**What the task asks**. The output should be every line below, retyped exactly, with no images.

**Dataset section**.

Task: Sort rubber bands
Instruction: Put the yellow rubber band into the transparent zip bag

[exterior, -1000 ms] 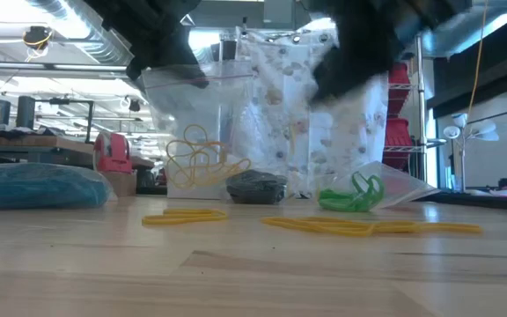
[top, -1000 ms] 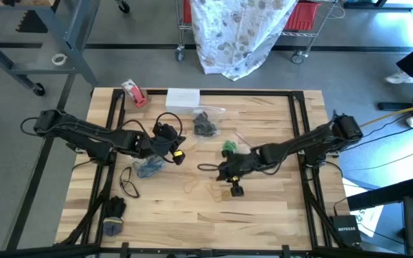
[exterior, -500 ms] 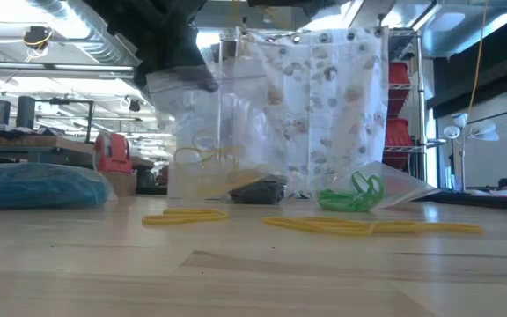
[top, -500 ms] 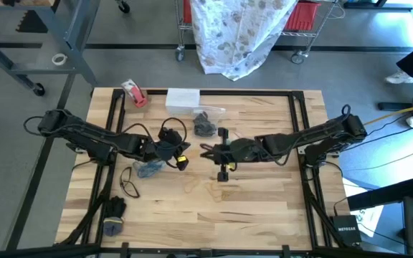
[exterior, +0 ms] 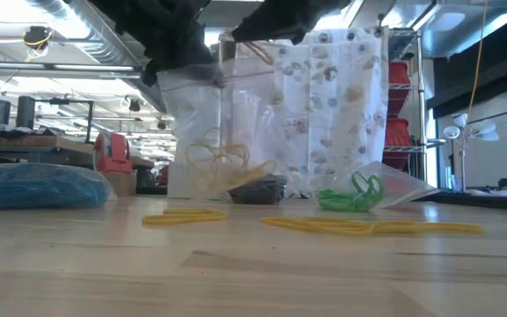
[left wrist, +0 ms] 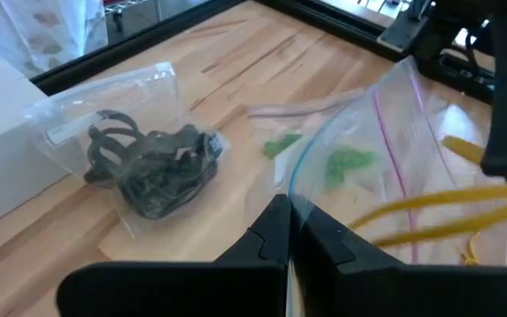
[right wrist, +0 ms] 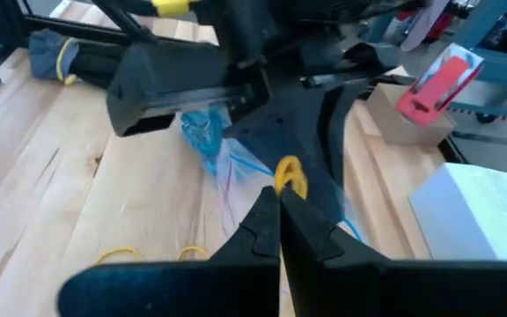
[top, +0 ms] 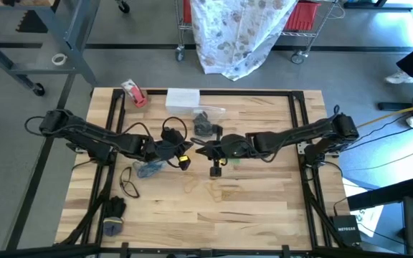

**Task answer**.
Task: Sort rubber bands
Instruction: Put the yellow rubber band into the transparent zip bag

[exterior, -1000 ms] 
[top, -1000 ms] 
[exterior, -500 ms] 
[top, -500 ms] 
[exterior, +0 ms] 
[left wrist, +0 ms] 
[right wrist, +0 ms] 
[top, +0 ms] 

Nothing more belongs to this answer.